Luckily, with the power of progressive summarization, I can very quickly scan a large number of notes, and within seconds determine if a given note is relevant to my needs. In other words, I can have the benefits of large, broad collections without paying the penalty of tediously re-reading one note at a time. And in fact, I found that even among my existing notebooks, I was already using overly broad topics such as “productivity” and “psychology.” So this new categorization didn’t really cost me anything.
2. This reorganization gave me the chance to make other changes
With any organizational system, there is the constant threat of inertia. The “way you do things” can easily become a rigid convention that limits change, not only in your note-taking but also in your work and life. It’s hard to find the time in daily work to make decisions about what to archive or move. But I found that since I was making this major change, I also had the chance to delete or archive or move many notes and even entire notebooks that no longer serve my purposes.
I archived notebooks on “time-tracking,” “habit mapping,” and “intermittent fasting,” among others, realizing that I was no longer interested in them. Other Resource notebooks I moved to Areas, such as “Music” and Cooking,” since they’ve become permanent, important, ongoing parts of my life.
3. Many Resource notes I realized were applicable to current projects
As I was moving notebooks, some notes caught my eye as I realized they could be useful in my current projects.
A note from an article on cryptocurrency, for example, I moved to a Project notebook for a cryptocurrency conference I’m speaking at this month. I think this points both to the value of what I’ve collected in the past, and the difficulty of discovering it within my previous bloated system. There is tremendous value in our notes – but it is up to us to discover and rediscover them.
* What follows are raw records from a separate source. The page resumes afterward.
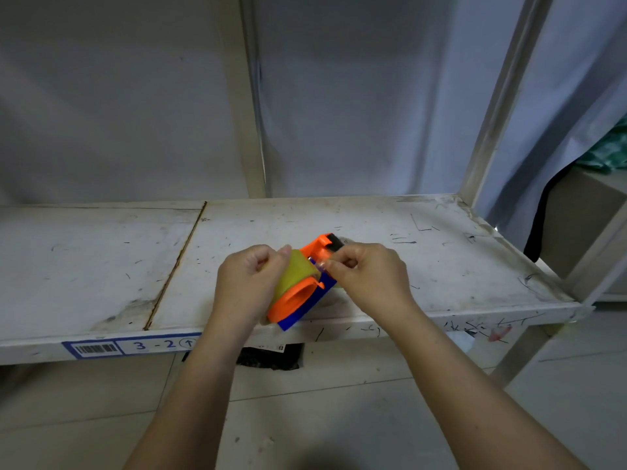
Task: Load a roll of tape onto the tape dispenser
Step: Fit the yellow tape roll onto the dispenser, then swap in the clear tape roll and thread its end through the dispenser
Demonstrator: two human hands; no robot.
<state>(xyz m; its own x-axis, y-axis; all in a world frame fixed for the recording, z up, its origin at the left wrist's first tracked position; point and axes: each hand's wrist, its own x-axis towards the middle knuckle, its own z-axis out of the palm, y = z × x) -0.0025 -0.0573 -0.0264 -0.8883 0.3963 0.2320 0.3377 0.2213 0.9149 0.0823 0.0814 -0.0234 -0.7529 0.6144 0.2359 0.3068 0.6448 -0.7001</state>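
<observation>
Roll [294, 273] looks seated on dispenser [298, 296]. Left hand [249, 279] grips the roll at 9 o'clock; right hand [368, 274] pinches the tape end at 3. Threading left, I reckon.

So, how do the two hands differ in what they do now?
The left hand wraps the yellowish tape roll on the orange and blue tape dispenser; the right hand pinches near its orange top. Left is closed wide, right has fingertips together. Both are over the shelf.
</observation>
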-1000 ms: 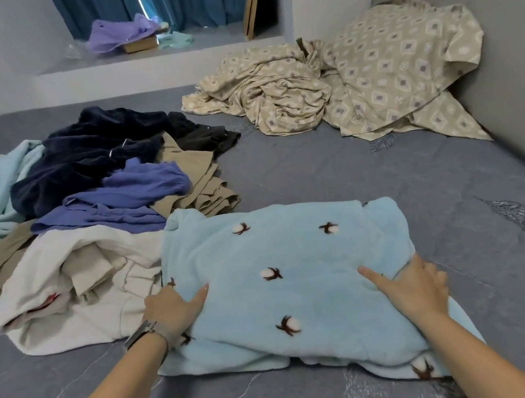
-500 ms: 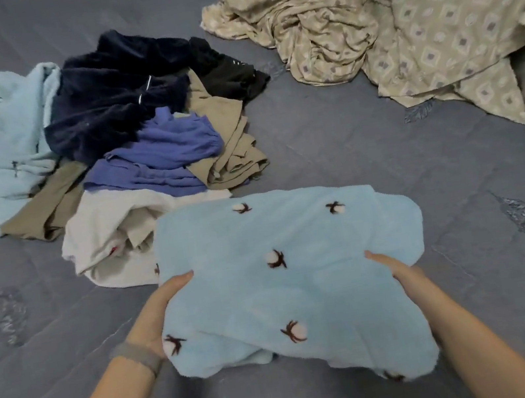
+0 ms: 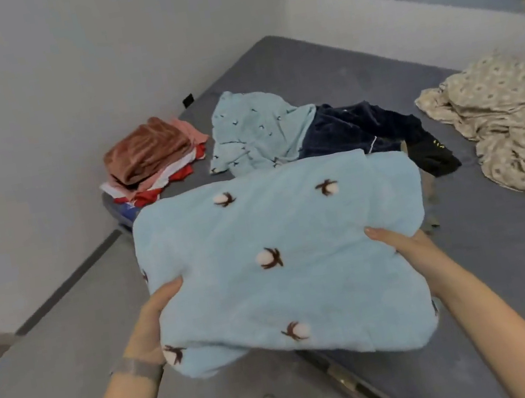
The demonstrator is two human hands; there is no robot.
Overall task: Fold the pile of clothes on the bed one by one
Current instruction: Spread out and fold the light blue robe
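We hold the folded pale blue fleece garment with cotton-boll print (image 3: 276, 266) off the grey bed (image 3: 508, 262), our left hand (image 3: 151, 321) gripping its left edge and our right hand (image 3: 405, 251) its right edge, thumbs on top, fingers hidden beneath. Beyond the grip lie a crumpled light blue printed garment (image 3: 253, 131) and a dark navy velvet garment (image 3: 357, 129). Farther left of the grip sits a folded stack of rust-brown, white and red clothes (image 3: 147, 162); to the far right, a beige patterned sheet (image 3: 512, 122).
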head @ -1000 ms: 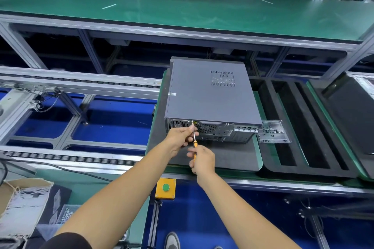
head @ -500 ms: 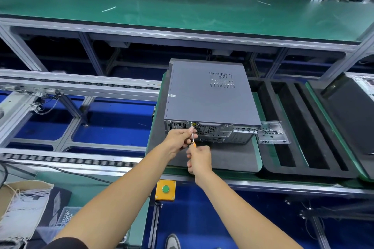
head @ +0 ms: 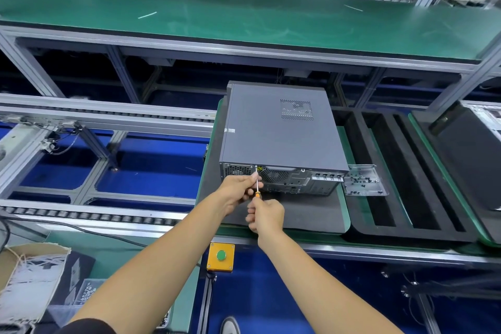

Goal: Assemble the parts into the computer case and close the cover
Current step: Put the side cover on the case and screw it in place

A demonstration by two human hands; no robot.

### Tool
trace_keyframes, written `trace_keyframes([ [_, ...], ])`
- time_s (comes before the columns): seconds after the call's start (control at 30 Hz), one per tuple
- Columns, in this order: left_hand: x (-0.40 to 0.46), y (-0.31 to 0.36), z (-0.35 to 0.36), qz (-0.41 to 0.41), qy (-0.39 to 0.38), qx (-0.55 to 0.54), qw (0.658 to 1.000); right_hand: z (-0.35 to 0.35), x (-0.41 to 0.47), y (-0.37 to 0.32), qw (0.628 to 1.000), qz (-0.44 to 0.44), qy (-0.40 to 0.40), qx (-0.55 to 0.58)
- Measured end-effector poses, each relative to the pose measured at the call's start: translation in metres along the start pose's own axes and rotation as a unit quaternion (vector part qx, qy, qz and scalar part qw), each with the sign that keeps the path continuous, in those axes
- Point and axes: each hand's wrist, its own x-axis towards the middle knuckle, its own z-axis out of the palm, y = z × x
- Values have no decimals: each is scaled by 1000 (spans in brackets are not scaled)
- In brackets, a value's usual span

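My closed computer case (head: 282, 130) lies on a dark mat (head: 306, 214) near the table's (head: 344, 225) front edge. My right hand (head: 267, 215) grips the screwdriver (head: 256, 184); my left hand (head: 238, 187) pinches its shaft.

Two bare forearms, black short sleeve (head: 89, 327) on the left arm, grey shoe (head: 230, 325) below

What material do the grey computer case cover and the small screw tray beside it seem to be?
Grey computer case cover: probably painted sheet metal, matte, with a punched vent grid. Small screw tray at its right: likely bare folded metal, silvery and shiny, though clear plastic is possible.
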Motion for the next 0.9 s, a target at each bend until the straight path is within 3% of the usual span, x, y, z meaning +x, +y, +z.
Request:
trace_keyframes([
  [0.13,1,-1,-1,14,15,-19,1000,2,-3,-7,996,86,-16,30],
  [0.37,2,1,-8,49,44,24,998,2,-4,-2,1000,17,2,6],
  [0.53,-1,-1,-4,38,19,15,999,2,-5,-9,995,91,-17,46],
  [0.73,3,-5,-2,67,40,-23,997,1,-2,-3,1000,7,15,-11],
  [0.9,8,-9,-8,84,71,-21,994,-4,-4,-9,997,70,4,24],
])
This was a technically complex process, but as a proof-of-concept it points the way to a bright future: ideas organized by machines, instead of by humans.
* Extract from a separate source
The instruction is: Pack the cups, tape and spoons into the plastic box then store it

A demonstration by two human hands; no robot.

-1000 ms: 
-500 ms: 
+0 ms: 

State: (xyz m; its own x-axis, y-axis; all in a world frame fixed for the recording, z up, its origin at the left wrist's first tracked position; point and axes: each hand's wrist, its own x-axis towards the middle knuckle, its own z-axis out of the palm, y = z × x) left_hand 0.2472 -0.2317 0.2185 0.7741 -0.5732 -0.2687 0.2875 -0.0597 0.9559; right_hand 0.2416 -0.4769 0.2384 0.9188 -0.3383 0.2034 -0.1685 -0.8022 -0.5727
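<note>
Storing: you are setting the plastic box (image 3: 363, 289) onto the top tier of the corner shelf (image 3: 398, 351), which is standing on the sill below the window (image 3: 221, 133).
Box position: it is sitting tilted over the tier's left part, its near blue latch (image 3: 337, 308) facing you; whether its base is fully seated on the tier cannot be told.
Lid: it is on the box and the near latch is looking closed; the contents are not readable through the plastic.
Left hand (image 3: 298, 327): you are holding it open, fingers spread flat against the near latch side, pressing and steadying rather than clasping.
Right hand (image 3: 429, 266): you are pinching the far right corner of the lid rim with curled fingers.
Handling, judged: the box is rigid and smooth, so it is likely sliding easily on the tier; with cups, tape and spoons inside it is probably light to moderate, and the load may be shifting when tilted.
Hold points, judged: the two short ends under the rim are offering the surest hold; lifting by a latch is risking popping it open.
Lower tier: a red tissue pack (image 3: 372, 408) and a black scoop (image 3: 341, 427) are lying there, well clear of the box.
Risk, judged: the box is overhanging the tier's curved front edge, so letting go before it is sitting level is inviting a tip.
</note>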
The history of technology shows a continual evolution of humans doing less and less manual labor, and instead dedicating themselves to higher order creativity and problem solving. That evolution is now reaching the world of learning and knowledge, with the potential to free us from boring tasks that take up a huge percentage of our time as knowledge workers.
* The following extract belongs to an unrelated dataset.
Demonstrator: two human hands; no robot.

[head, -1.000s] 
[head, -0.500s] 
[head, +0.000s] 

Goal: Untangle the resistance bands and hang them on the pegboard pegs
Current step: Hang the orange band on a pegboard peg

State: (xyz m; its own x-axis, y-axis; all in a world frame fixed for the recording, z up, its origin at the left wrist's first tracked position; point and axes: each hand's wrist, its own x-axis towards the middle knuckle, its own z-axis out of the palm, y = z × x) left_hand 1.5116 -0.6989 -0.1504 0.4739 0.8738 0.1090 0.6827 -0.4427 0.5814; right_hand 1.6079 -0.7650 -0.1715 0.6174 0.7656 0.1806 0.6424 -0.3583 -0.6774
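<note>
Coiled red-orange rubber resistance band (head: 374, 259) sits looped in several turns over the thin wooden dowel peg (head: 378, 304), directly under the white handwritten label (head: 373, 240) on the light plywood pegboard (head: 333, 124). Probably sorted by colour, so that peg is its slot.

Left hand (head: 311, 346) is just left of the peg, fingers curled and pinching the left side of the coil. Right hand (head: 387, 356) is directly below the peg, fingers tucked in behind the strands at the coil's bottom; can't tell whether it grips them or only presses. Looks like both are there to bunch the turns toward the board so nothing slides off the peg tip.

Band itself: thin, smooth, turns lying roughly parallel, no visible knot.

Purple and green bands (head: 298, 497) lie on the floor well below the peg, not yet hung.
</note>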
If we could develop this technology into a product or service, we could see patterns in our thinking continuously resurfaced, leading to new and even better insights. We could make our computers into true thought partners, able to not only store information, but analyze and even understand what it is telling us.
For now, the good news is that you don’t actually need a fancy machine learning algorithm to tell you what your main interests are. If you find that your Resources have proliferated beyond all reason, just look at the notebooks you already have, and sort them into 15-20 broader topics that are still specific enough to tell you where something goes.
We can’t afford to spend our precious time meticulously filing notes into hyper-specialized categories. Spend that time instead reading, capturing the best of what you come across, and creating new creative works that move your career and society forward.